____ Recorded data

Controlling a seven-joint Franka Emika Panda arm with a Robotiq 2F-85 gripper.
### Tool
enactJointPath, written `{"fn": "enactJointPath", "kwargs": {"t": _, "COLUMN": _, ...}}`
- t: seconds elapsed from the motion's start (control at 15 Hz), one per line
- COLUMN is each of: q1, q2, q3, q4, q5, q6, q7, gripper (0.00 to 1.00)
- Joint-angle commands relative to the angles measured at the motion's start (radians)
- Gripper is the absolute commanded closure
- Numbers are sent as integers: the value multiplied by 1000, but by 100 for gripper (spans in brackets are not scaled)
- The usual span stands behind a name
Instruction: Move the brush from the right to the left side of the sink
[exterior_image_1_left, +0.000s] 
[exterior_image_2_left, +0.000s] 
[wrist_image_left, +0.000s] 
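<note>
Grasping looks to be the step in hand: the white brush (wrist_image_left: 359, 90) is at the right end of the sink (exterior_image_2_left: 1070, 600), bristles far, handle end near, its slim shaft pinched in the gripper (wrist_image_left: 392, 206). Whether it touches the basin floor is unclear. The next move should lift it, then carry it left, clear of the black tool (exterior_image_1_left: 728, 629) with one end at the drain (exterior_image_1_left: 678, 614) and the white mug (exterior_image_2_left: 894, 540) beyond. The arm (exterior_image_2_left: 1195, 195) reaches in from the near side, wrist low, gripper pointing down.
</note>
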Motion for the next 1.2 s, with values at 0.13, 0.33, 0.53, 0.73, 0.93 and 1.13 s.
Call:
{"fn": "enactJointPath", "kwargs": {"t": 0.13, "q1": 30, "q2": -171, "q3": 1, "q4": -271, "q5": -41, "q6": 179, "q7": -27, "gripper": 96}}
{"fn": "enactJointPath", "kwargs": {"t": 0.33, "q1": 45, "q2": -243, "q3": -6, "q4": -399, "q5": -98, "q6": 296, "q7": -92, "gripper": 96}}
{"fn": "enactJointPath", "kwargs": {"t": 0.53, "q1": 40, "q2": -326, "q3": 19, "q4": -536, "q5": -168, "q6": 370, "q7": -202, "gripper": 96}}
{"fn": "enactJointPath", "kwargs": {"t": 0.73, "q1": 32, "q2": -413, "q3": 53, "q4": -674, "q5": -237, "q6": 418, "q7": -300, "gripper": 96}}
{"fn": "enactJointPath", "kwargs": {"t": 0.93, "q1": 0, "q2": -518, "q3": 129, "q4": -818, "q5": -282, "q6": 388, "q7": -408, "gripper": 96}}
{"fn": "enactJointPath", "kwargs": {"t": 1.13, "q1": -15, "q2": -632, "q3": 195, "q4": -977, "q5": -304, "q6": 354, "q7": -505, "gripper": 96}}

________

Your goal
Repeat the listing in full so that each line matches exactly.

Answer for the task
Controlling a seven-joint Franka Emika Panda arm with a Robotiq 2F-85 gripper.
### Tool
enactJointPath, written `{"fn": "enactJointPath", "kwargs": {"t": _, "COLUMN": _, ...}}`
- t: seconds elapsed from the motion's start (control at 15 Hz), one per line
- COLUMN is each of: q1, q2, q3, q4, q5, q6, q7, gripper (0.00 to 1.00)
- Joint-angle commands relative to the angles measured at the motion's start (radians)
- Gripper is the absolute commanded closure
- Numbers are sent as integers: the value multiplied by 1000, but by 100 for gripper (spans in brackets are not scaled)
- The usual span stands behind a name
Instruction: Move the brush from the right to the left side of the sink
[exterior_image_1_left, +0.000s] 
[exterior_image_2_left, +0.000s] 
[wrist_image_left, +0.000s] 
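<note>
Grasping looks to be the step in hand: the white brush (wrist_image_left: 359, 90) is at the right end of the sink (exterior_image_2_left: 1070, 600), bristles far, handle end near, its slim shaft pinched in the gripper (wrist_image_left: 392, 206). Whether it touches the basin floor is unclear. The next move should lift it, then carry it left, clear of the black tool (exterior_image_1_left: 728, 629) with one end at the drain (exterior_image_1_left: 678, 614) and the white mug (exterior_image_2_left: 894, 540) beyond. The arm (exterior_image_2_left: 1195, 195) reaches in from the near side, wrist low, gripper pointing down.
</note>
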Motion for the next 1.2 s, with values at 0.13, 0.33, 0.53, 0.73, 0.93 and 1.13 s.
Call:
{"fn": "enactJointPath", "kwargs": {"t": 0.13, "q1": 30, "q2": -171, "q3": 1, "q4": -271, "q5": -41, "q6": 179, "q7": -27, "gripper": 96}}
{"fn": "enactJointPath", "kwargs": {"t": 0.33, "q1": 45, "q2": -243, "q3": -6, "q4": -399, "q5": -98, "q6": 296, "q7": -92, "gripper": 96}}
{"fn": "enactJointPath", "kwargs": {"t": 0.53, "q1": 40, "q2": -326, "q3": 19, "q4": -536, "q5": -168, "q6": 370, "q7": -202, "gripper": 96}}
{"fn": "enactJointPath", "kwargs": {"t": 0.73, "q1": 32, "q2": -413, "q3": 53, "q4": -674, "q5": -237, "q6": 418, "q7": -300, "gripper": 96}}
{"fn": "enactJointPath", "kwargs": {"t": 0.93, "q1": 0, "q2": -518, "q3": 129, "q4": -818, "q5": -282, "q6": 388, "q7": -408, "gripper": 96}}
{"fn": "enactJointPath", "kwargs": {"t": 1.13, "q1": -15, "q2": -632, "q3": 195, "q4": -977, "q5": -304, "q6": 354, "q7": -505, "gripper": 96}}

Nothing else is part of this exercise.